E os extremistas mataram Wolinski, o único cartunista francês cujo nome e cujo traço eu sabia de cor. Conheci a obra dele lá por 1980, em Olinda, quando eu me asilava na casa de Paulo Santos de Oliveira, perto do Alto da Sé. Paulo era cartunista (hoje é romancista: A Noiva da Revolução) e junto à sua prancheta havia uma estante cheia de álbuns trazidos das andanças européias. Wolinski tinha aquele traço minimalista e acelerado que Henfil, entre nós, levou aos píncaros mais delirantes. Seu personagem típico era um cara careca de nariz batatudo, queixo noel-rosa, sempre cercado por sereias vulcânicas que ou se recusavam ao sexo com ele ou se ofereciam sem que ele percebesse. A sacanagem de Wolinski nada tinha da nossa sacanagem moreno-tropical, era o mundo daqueles magrelos e branquelos franceses, discutindo Godard ou Sartre mas pensando o tempo todo naquilo. Me identifiquei no ato.
Depois
saíram álbuns dele aqui, pela Editora Três, se não me engano. Foi um alívio,
porque o francês daqueles baluns era um dialeto críptico muito diferente do
francês do “Cahiers do Cinéma”, que eu conseguia decifrar às apalpadelas. O
humor era escrachado, e, pro meu temperamento cauteloso, ousado demais. Nem a turma do Pasquim pegava tão pesado
quanto o daquelas publicações, o Charlie Hebdo, o Canard Enchainé, o Echo
des Savanes, outros nomes que agora me vêm brotando na memória, por entre a
fuzilaria.
Quando
o sujeito passa 50 anos satirizando Deus e o Mundo, um destes dois acaba
reagindo.

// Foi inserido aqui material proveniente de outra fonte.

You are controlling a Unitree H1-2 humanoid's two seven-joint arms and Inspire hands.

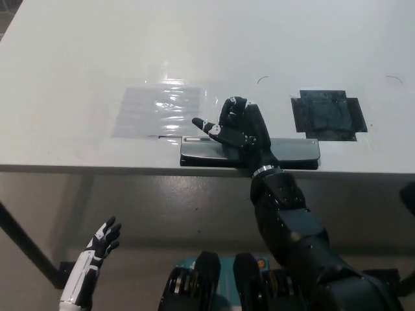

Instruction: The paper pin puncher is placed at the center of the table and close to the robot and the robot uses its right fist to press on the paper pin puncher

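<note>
**Head view: right fist on the puncher at the table's near edge**

Head view, left to right. We see the white left hand (98,249) low at picture left, below the table's edge, resting, fingers spread apart and holding nothing. Above it, on the table (78,58), a clear plastic sheet (165,110) lies flat left of centre.

At centre the paper pin puncher (249,151), a long dark grey bar, lies along the near edge of the table, close to the robot. The black right hand (241,127) sits on top of its middle, fingers mostly curled into a loose fist with one digit sticking out to the left; it grips nothing, it only bears on the bar. We cannot tell whether the lever is already pushed down. Further right a dark taped patch (329,114) lies on the tabletop, well apart from the hand.

Risks, as we judge them: the puncher sits right at the edge, so an off-centre or forward-slanted push could tip it or slide it off the table. The stray digit could catch under the fist. The fist rests toward the rear of the bar, so force may land off the lever and do nothing.
</note>
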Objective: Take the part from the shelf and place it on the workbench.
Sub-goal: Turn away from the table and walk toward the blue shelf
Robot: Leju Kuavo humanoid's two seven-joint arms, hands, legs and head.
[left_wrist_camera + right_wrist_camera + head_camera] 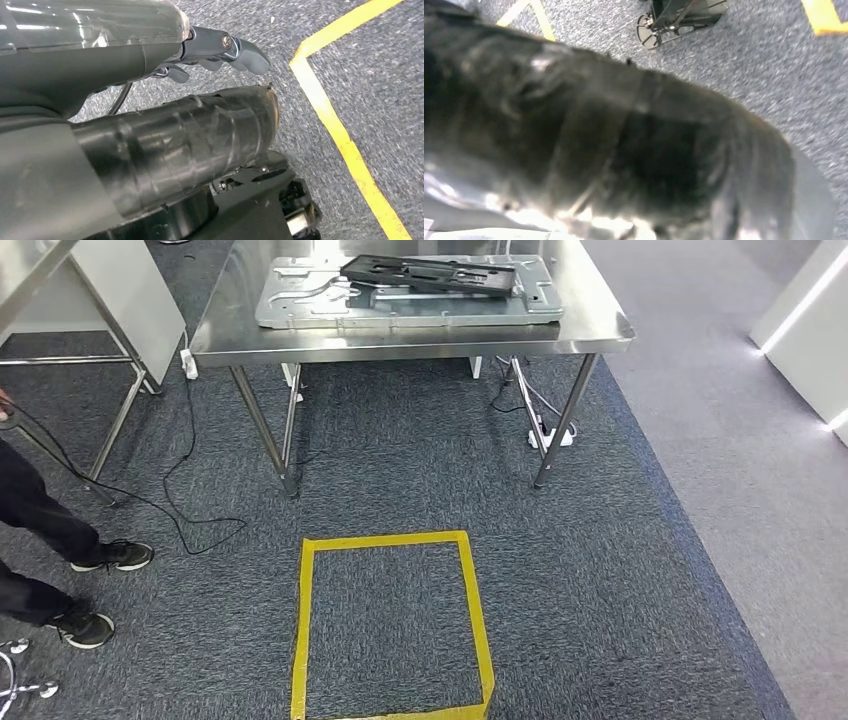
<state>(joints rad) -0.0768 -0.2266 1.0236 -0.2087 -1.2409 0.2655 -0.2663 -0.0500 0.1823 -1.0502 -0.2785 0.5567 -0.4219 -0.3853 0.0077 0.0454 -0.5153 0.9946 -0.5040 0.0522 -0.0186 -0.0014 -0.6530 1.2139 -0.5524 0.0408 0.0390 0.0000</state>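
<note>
The black part (430, 275) already lies on the counter (410, 335), resting flat on a pale metal tray (300, 305) near the far edge, so the step in hand looks like standing off or squaring up to the counter. To do that well, I would judge the robot should keep its feet within the yellow tape square (390, 625) on the carpet (600, 570), walk straight at the counter, and mind the cables (190, 510) trailing beside the counter legs and the person's shoes (110, 555) at the left. The left hand (220, 50) hangs beside a glossy, tape-wrapped dark cylinder, its grey fingers curled in with nothing in them. The right wrist view is blurred by a shiny dark wrapped shape, so I cannot tell how the right hand stands. The counter is brushed steel, smooth and reflective, on thin round legs; the part is a flat, matt black frame with cut-outs; the carpet is a coarse blue-grey weave.
</note>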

Em geral não é Deus. Vi uma
piada ótima na esteira do massacre, um twitter em inglês dizendo: “Eu sou Deus
Todo Poderoso, sou Onisciente e Onipresente, o criador dos Tempos e dos Espaços,
e posso muito bem aguentar uma porra duma piada”. Já o Mundo, infelizmente, não
tem o mesmo senso de humor do Pai Eterno. Não sei ainda (alguém chegará um dia
a saber?) se os assassinos são fanáticos ressentidos ou se são paus-mandados
para apimentar uma crise geopolítica. Ou uma terceira coisa, ainda pior que
estas duas. Mas é no meu artista que penso, o artista cujo rosto só vi, pela
primeira vez, nos necrológios.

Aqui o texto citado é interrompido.